Geocoding the HDB Property Info Dataset Using OneMap API

Sze Zhong LIM
Data And Beyond
Published in
12 min readAug 4, 2024

So recently I was working on a project that requires geocoding info. The basic gist of it was that I needed to geocode locational data to get the distances to be able to run some prediction on another project.

What Is Geocoding?

Address geocoding, or simply geocoding, is the process of taking a text-based description of a location, such as an address or the name of a place, and returning geographic coordinates, frequently latitude/longitude pair, to identify a location on the Earth’s surface — Wikipedia

For me, since I will be using a Singapore Dataset, the first thing I thought about was to use OneMap API developed by Singapore Land Authority. You may find their documentation here.

As of July 2024, the API offered a huge amount of services such as routing, reverse geocode, coordinate converters, and even population query (Years available are 2000, 2010, 2015, and 2020)

Screenshot of OneMap API Documentation website as of July 2024.

I also did think of a backup to use Google Maps API, or either do a manual web scraping from Google directly but I realized that the Google Maps API requires you to have a Cloud Account and every query will cost some credits, unlike the OneMap API, which is free to use.

What Did I Reference?

There are some great Medium articles I used that helped me navigate the terrain and get started.

The Actual Works

For this particular article, I will be using the HDB Property Information Dataset available from data.gov.sg here. They are in the phase of improving their interface so I am not sure how long the link will last. If required, you may google for it and it should pop out as it is a relatively popular dataset.

Screenshot of the HDB Property Information Dataset from data.gov.sg on July 2024

I won’t be deep diving into the code itself, as the API code is pretty straightforward and there are already existing Medium Articles as I have shared, that have already done some coding to extract the information out.

I will be sharing more onto the problems that I have faced, and what I did to solve them. Based on the HDB Property Information dataset, what I did was to combine the Block Number and Street, and throw it into the OneMap API to see what it returns.

Problems Faced when using OneMap API

Below are some of the problems I faced

  1. Huge Buildings with Multiple Businesses inside resulting in Multiple Geolocations.
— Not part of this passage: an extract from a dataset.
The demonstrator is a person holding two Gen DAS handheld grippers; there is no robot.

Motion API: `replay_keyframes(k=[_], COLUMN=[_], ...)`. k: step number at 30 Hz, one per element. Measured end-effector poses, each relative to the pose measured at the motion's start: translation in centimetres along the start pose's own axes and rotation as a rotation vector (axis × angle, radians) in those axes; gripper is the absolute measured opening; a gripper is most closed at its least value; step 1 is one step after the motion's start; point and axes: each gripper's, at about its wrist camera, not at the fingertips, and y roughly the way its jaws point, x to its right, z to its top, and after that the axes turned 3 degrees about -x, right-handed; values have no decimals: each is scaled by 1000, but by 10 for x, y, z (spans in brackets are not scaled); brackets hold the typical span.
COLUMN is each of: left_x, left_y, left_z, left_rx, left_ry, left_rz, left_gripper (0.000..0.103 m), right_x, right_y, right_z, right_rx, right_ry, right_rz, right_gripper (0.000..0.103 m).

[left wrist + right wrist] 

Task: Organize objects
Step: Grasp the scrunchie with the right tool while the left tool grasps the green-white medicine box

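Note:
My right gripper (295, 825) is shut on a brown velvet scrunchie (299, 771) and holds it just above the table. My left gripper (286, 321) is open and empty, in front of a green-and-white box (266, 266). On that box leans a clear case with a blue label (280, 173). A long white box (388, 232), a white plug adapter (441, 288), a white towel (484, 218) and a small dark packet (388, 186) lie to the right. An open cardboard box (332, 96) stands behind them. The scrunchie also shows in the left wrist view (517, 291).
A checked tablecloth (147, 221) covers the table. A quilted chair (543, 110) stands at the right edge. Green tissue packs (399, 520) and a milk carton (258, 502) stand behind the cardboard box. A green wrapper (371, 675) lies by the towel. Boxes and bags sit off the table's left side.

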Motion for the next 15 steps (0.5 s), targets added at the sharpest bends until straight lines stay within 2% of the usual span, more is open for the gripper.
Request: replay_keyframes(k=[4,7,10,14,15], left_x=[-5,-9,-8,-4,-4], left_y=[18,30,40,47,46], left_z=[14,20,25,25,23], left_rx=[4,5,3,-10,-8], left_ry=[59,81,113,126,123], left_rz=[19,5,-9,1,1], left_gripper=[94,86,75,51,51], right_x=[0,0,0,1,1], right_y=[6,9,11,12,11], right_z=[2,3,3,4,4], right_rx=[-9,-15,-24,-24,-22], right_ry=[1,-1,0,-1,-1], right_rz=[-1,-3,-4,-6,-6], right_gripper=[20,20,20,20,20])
Which Coordinates should I use?
  2. Similar Building Names (Slight difference in Block Numbers). Eg. 119, 119A, 119B, 119C, 119D. If we randomly choose one location, that is wrong. If we choose the centroid of the coordinates, it is also wrong.
  3. Similar Building / Road Names (Search for RoadName but because Building Name contains Street Name, it returns something that we do not want). Eg. Query for 1 Thomson Road, but returns Thomson Police Complex at 1 Mount Pleasant Road.
  4. Search Not Valid. Search does not include any of the Blk No, or Road Name. Eg. Search for 4 WOODLANDS ST 12 returned no output even if it was within the OneMap API records. If we searched MARSILING MALL, the record will show up. Another example in sample photos below.
  5. Same Blk No / Road Names which are different locations. Eg. 1 Beach Road. HDB Block 1, 1 Beach Road, 190001 and Raffles Singapore, 1 Beach Road, 189673, are actually 10 mins drive away.
  6. Wrong Records within OneMap API records. Examples shown in the photo samples below.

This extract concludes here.